Beberapa waktu lalu, viral sebuah postingan dengan gambar seorang ibu yang sedang menyusui bayinya di tempat umum. Tidak ada yang salah sebenarnya dari aktivitas tersebut, karena tidak menganggu orang lain. Justru salah netizen karena menghujat aktivitas tersebut. Mengapa hujatan sangat tidak pantas diberikan kepada seorang ibu yang sedang menyusui? Seperti yang kita ketahui bahwa menstruasi, hamil, melahirkan, dan menyusui adalah pengalaman otentik yang hanya dimiliki oleh perempuan.
Barangkali pengetahuan semacam ini tidak perlu diberitahukan lagi, sebab setiap orang mengetahui hal itu. Namun, tidak semua orang memiliki sensitivitas gender, terutama sikap menormalisasi aktivitas menyusui di tempat publik seperti yang divisualisasikan dalam sebuah foto. Tidak hanya itu, bayi memerlukan ASI setiap waktu, sehingga mengharuskan ibu untuk siap melakukan direct breastfeeding (DBF) di mana pun dan kapan pun, termasuk ketika berada di area publik. Jika seseorang yang memotret memiliki sensitivitas gender, justru akan menyuarakan tersedianya ruang laktasi di tempat fasilitas publik agar ibu-ibu yang membawa anak kecil bisa melakukan DBF di mana saja dengan aman dan nyaman. Perilaku mem-bully ibu-ibu yang sedang menyusui adalah sebuah bukti bahwa pengetahuan tentang gender yang dimiliki oleh masyarakat kita masih rendah.
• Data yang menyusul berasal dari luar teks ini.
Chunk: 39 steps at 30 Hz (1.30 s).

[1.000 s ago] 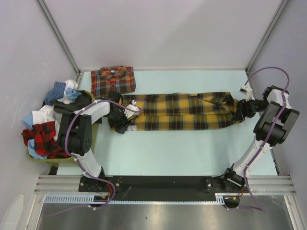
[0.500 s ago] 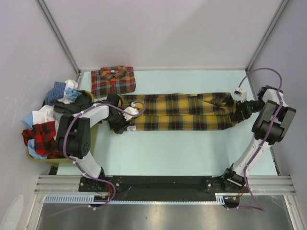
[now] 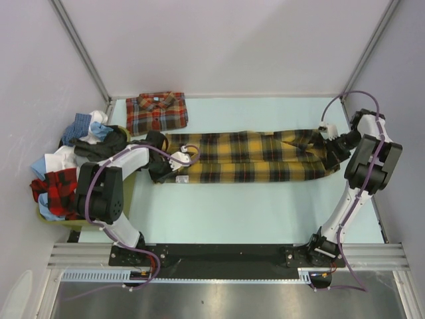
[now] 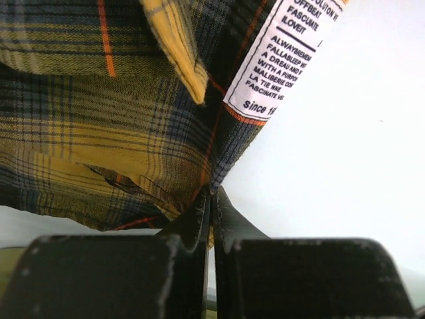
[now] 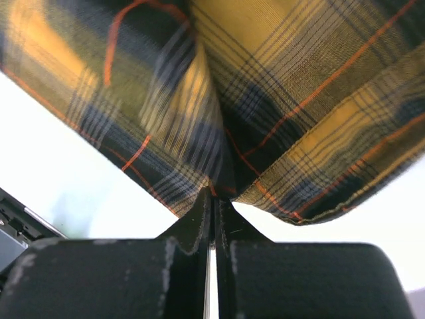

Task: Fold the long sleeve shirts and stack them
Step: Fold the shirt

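Note:
A yellow-and-black plaid long sleeve shirt (image 3: 249,156) lies folded into a long band across the middle of the table. My left gripper (image 3: 161,166) is shut on its left end; the left wrist view shows the fabric (image 4: 113,133) and a white care label (image 4: 279,53) pinched at the gripper (image 4: 212,193). My right gripper (image 3: 330,147) is shut on the shirt's right end, with the plaid cloth (image 5: 265,100) caught at its tips (image 5: 214,193). A red-orange plaid shirt (image 3: 157,111) lies folded at the back left.
A heap of mixed clothes (image 3: 66,173) fills a yellow-green basket (image 3: 50,218) at the table's left edge. Grey walls with metal frame posts (image 3: 80,46) close in the back and sides. The pale table (image 3: 232,212) runs bare in front of the shirt.
Both grippers closed onto the ends of the yellow shirt. The right gripper moved up and back along the right end, and the left gripper shifted slightly back.

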Each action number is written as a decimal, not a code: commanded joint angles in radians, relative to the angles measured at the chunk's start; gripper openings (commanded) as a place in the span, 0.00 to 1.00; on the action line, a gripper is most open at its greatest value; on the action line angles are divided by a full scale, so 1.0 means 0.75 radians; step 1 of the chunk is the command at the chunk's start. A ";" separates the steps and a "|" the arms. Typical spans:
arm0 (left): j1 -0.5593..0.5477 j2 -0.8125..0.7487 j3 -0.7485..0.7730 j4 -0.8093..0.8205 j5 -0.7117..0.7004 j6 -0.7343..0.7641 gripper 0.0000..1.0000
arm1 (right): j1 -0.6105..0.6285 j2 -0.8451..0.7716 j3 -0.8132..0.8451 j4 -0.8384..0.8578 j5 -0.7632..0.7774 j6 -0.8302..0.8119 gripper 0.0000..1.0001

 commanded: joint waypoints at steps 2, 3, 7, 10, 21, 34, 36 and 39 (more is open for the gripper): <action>-0.020 -0.045 0.023 -0.128 0.005 0.055 0.00 | 0.040 0.068 -0.099 0.173 0.211 0.176 0.00; -0.030 -0.059 0.017 -0.133 0.007 0.056 0.00 | 0.042 0.068 -0.107 0.192 0.230 0.191 0.00; -0.134 -0.122 -0.067 -0.165 0.007 0.051 0.00 | 0.026 0.104 -0.077 0.296 0.344 0.254 0.00; -0.236 -0.180 -0.137 -0.192 0.020 0.033 0.00 | 0.021 0.196 0.040 0.378 0.399 0.273 0.00; -0.487 -0.245 0.096 -0.505 0.341 -0.039 0.47 | 0.024 0.291 0.392 0.452 0.332 0.403 0.54; -0.118 0.585 1.020 -0.435 0.208 -0.272 0.59 | -0.183 0.006 0.065 0.390 -0.138 1.008 0.77; -0.106 0.628 1.039 -0.433 0.188 -0.272 0.59 | -0.175 0.008 -0.015 0.421 -0.159 1.052 0.76; -0.077 0.673 1.037 -0.431 0.177 -0.264 0.56 | -0.144 0.013 -0.111 0.489 -0.149 1.093 0.74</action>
Lain halnya cerita di atas, kita tentu masih ingat sebuah video viral seorang perempuan yang menertawakan perempuan lain yang sedang rebahan di kursi kereta karena mengalami kram perut akibat nyeri haid. Mengapa aktivitas merekam kejadian tersebut sangat tidak manusiawi? Seperti yang kita ketahui, setiap perempuan yang mengalami menstruasi, pasti mengalami sakit atau kram perut. Meskipun kadar kesakitan setiap orang berbeda-beda, perilaku merekam dan menertawakan adalah bukti bahwa si perekam tidak memiliki sensitivitas gender yang cukup, sehingga tidak menghargai momentum yang dirasakan oleh perempuan yang sedang haid.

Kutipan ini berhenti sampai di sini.